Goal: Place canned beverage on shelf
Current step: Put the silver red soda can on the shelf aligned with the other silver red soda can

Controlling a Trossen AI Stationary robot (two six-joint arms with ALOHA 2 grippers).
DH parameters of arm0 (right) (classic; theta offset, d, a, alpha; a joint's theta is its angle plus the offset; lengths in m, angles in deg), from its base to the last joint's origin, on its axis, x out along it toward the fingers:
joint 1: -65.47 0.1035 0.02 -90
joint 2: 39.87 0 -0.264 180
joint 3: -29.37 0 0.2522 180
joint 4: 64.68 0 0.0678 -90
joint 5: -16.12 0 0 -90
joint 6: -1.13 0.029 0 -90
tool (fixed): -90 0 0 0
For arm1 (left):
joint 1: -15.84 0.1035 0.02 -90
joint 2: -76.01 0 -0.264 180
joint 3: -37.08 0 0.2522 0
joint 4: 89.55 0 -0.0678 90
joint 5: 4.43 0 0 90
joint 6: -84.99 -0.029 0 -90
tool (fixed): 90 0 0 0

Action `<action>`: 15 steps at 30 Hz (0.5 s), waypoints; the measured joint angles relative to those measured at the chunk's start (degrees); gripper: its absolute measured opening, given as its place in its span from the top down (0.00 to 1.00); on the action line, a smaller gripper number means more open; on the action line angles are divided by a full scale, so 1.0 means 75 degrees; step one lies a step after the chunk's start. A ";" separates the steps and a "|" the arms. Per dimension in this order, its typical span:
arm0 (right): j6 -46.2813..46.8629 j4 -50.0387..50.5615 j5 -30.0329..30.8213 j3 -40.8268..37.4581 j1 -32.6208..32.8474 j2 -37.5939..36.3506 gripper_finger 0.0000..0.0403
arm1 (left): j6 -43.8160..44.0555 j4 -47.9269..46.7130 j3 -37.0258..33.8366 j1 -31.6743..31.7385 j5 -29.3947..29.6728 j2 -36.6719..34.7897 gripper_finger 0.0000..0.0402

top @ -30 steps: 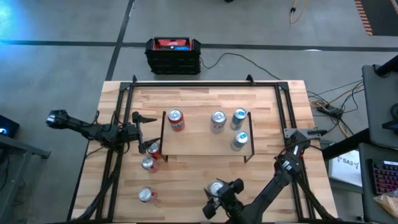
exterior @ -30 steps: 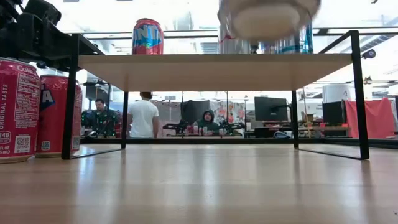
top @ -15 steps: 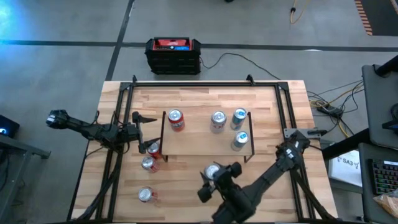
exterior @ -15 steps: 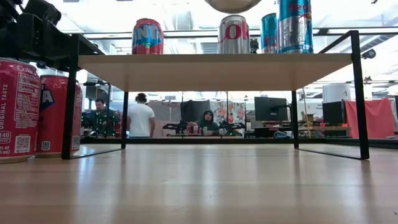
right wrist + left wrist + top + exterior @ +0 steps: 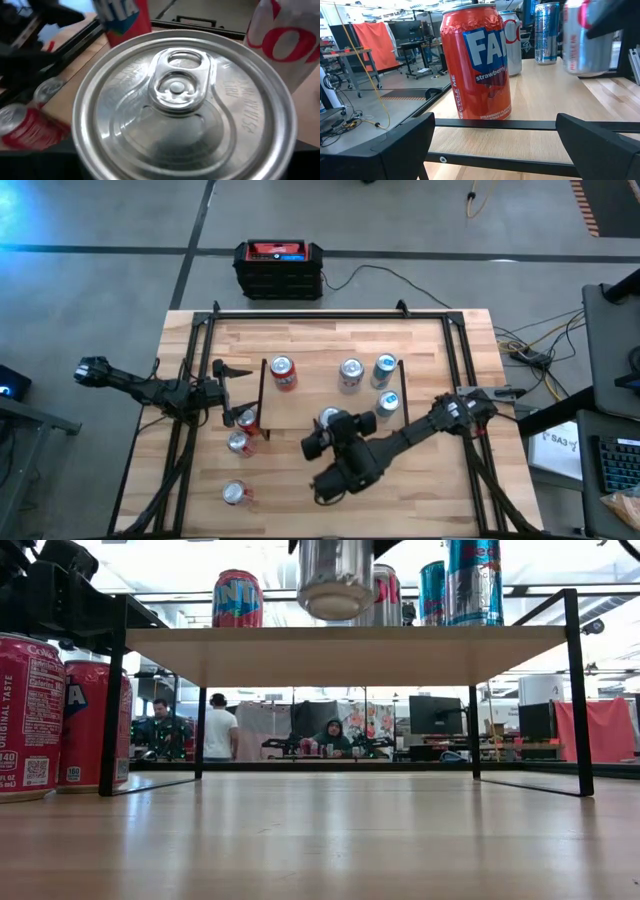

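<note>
1. The right arm reaches from the right edge of the high view toward the frame's lower centre, stretched long and low.
2. The right gripper [image 5: 330, 423] sits at mid-frame, fingers clamped around a silver can [image 5: 329, 418].
3. The left arm lies at the left edge; the left gripper [image 5: 237, 394] waits with fingers spread wide.

Grey floor [image 5: 100, 220], distant desks [image 5: 440, 745]
</note>
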 joint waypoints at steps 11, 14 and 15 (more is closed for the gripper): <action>0.0304 -0.0005 -0.0202 -0.0027 -0.0489 0.0000 0.27 | 0.0000 0.0000 0.0000 0.0001 0.0000 0.0000 0.00; 0.0039 -0.0004 -0.0195 -0.0029 -0.0510 0.0042 0.22 | 0.0000 0.0000 0.0000 0.0000 0.0000 0.0000 0.00; -0.0043 -0.0006 -0.0195 -0.0029 -0.0514 0.0074 0.22 | 0.0000 0.0000 0.0000 -0.0002 0.0000 0.0000 0.00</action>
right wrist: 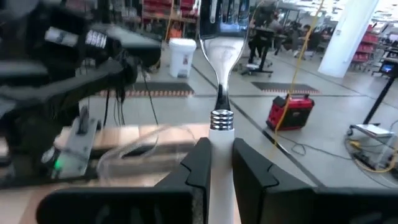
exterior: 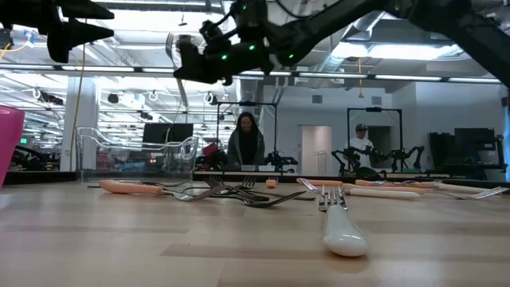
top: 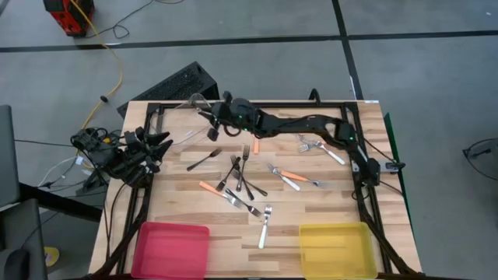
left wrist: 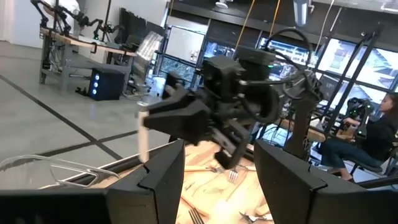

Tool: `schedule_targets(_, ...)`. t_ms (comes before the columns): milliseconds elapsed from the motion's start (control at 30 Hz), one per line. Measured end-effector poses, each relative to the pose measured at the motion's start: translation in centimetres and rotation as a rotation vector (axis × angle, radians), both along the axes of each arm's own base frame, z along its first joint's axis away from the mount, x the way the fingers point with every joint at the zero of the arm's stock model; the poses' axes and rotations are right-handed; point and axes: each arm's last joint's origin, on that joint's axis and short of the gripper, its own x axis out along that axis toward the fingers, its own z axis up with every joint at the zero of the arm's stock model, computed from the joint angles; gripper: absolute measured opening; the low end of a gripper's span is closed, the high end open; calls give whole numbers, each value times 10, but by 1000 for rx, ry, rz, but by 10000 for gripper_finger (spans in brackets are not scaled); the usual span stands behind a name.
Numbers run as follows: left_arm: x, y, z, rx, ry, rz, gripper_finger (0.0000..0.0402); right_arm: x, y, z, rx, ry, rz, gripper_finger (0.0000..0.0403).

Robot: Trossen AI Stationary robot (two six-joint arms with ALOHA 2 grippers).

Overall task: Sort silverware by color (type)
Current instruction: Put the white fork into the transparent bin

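At the table's far edge, your right gripper (top: 212, 118) is clamped on a white-handled fork (right wrist: 219, 93) above the clear bin (top: 180, 109); the other forks (top: 241, 183) lie mid-table. It looks light, stiff and slick, so keep pinching the handle near the collar. Left gripper (top: 159, 146) waits spread wide at the left edge.

A robotics lab in a big industrial hall — grey concrete floor (top: 272, 19) with dark seams, other robot arm rigs (exterior: 382, 155) at twelve o'clock beyond the table, seated people (exterior: 245, 139) at benches, exposed ceiling lights.
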Motion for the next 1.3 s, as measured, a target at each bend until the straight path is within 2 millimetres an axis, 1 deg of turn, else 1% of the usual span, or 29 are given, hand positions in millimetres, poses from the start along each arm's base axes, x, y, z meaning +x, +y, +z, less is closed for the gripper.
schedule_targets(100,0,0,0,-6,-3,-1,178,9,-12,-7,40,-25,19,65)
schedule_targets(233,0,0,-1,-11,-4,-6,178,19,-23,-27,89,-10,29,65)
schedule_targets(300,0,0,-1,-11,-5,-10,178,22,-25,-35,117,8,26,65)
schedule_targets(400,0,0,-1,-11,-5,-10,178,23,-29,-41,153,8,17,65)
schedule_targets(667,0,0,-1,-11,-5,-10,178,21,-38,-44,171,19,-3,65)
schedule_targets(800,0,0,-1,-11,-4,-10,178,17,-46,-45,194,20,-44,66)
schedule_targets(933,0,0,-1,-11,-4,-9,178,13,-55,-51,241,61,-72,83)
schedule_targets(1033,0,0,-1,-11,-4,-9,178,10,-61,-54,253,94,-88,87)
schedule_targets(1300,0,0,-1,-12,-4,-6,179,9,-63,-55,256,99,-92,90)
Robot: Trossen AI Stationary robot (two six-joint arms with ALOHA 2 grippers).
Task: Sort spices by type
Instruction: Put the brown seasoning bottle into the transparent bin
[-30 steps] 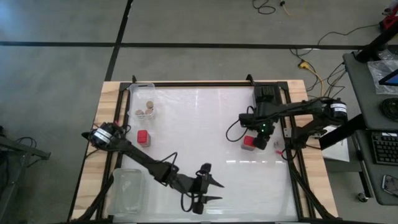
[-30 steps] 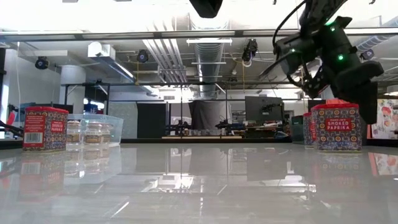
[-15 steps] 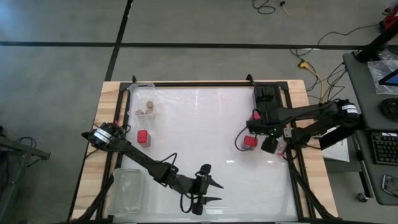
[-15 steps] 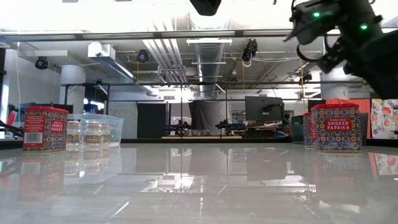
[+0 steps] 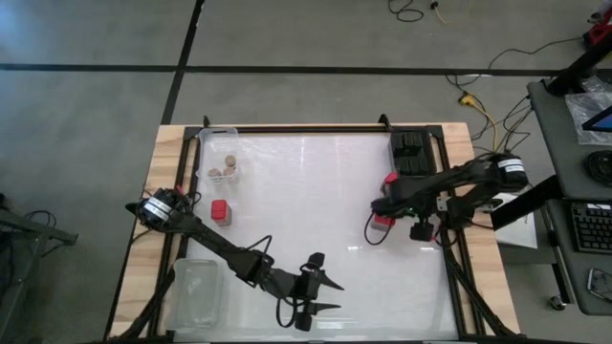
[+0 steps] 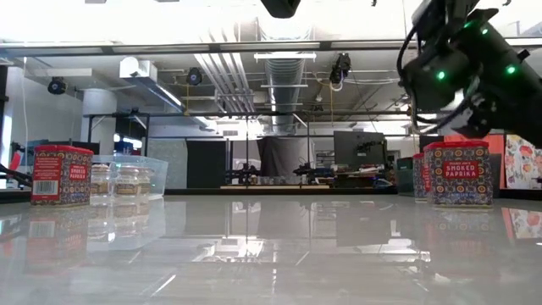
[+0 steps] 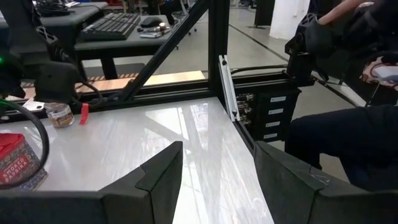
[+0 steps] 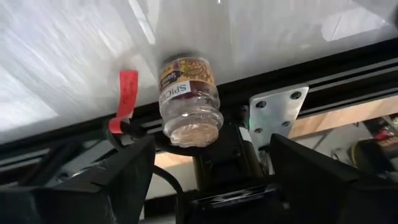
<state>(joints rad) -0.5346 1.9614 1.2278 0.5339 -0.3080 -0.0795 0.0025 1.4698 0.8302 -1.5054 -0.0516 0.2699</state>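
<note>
A round tan-topped spice jar [image 8: 189, 102] stands upright on its base at the table's right edge, beside a red tag [image 8: 124, 99]. My right gripper [image 8: 211, 146] hangs open above it, tipped downward, one finger on each side and clear of it. Two red square tins [image 5: 383, 226] [image 5: 391, 179] stand just left of that gripper [image 5: 421, 230], and black boxes [image 5: 409, 151] sit at the far right. Another red tin [image 5: 221, 211] stands at the left, by a clear tray [image 5: 215, 143] holding tan-topped jars [image 5: 225, 168]. My left gripper [image 5: 337, 294] waits open near the front edge.
A second clear tray [image 5: 196, 291] lies at the near left corner. The black frame rail [image 8: 298, 68] runs right behind the jar at the table's right edge. The white middle of the table [image 5: 306, 210] is bare. A person sits beyond the right edge [image 7: 348, 130].
My right gripper has moved from over the near red tin toward the table's right edge and tipped further downward, ending over the jar. The red tin stays standing where it was.
</note>
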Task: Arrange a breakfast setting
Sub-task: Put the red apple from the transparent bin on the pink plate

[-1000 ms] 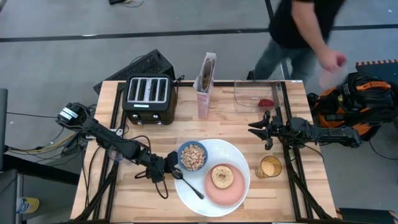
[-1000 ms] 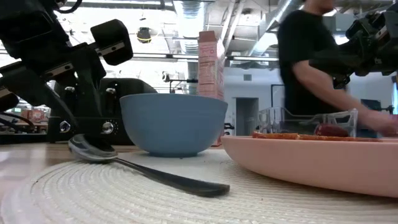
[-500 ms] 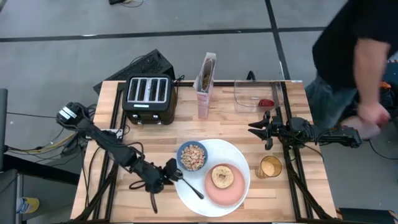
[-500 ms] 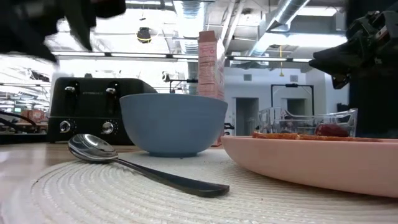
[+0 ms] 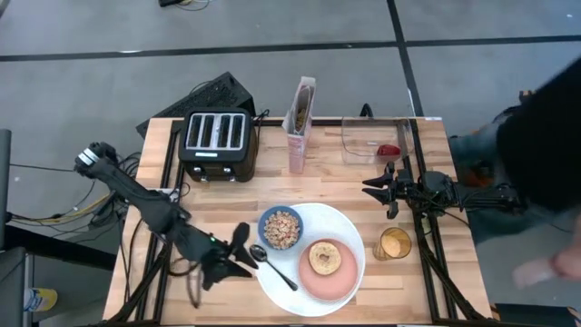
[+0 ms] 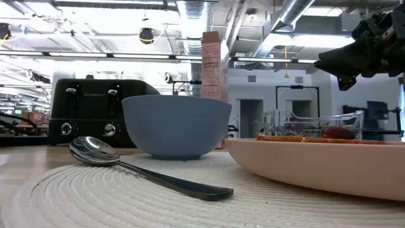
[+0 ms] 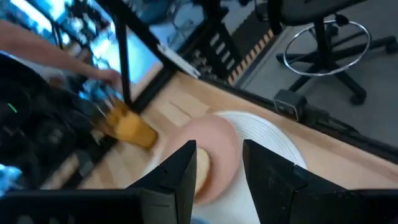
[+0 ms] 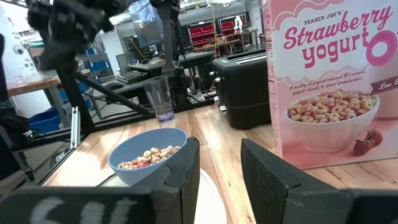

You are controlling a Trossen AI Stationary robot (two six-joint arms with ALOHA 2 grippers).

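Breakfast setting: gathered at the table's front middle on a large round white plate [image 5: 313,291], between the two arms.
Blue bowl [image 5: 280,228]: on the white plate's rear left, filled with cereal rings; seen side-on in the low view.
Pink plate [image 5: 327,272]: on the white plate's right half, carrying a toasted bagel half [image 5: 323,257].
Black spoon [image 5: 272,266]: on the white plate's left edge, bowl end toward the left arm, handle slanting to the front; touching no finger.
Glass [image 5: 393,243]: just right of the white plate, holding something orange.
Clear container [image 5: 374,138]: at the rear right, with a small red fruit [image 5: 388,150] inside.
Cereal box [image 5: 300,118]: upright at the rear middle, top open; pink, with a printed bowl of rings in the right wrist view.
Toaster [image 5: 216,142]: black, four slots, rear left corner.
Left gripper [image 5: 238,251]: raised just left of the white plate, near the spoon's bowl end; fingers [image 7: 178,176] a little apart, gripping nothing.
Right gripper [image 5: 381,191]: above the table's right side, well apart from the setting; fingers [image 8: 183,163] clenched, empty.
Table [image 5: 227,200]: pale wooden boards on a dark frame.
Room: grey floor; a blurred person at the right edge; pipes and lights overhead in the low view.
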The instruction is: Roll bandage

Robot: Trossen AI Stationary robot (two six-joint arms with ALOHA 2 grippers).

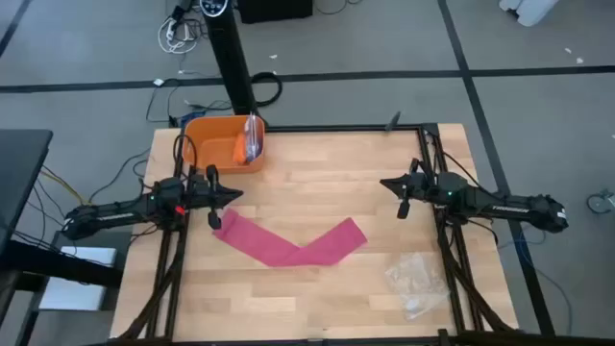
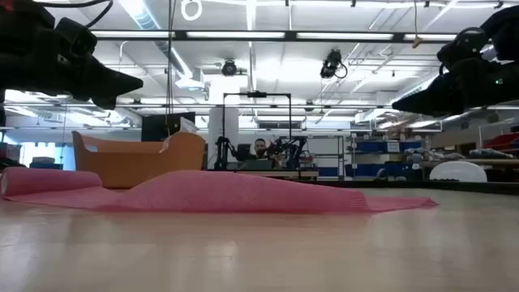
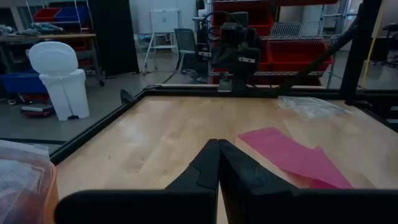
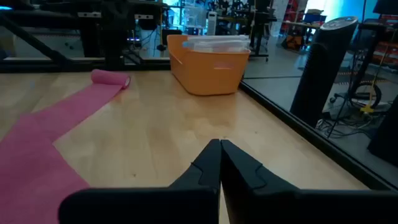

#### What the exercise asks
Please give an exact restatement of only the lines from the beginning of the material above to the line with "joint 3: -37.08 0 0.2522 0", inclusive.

#### Exercise answer
Goal: Place canned beverage on shelf
Current step: Put the silver red soda can on the shelf aligned with the other silver red soda can

Controlling a Trossen AI Stationary robot (two six-joint arms with ALOHA 2 grippers).
DH parameters of arm0 (right) (classic; theta offset, d, a, alpha; a joint's theta is its angle plus the offset; lengths in m, angles in deg), from its base to the last joint's origin, on its axis, x out along it toward the fingers:
joint 1: -65.47 0.1035 0.02 -90
joint 2: 39.87 0 -0.264 180
joint 3: -29.37 0 0.2522 180
joint 4: 64.68 0 0.0678 -90
joint 5: -16.12 0 0 -90
joint 6: -1.13 0.029 0 -90
tool (fixed): -90 0 0 0
For arm1 (left):
joint 1: -15.84 0.1035 0.02 -90
joint 2: -76.01 0 -0.264 180
joint 3: -37.08 0 0.2522 0

No more output is required for the exercise.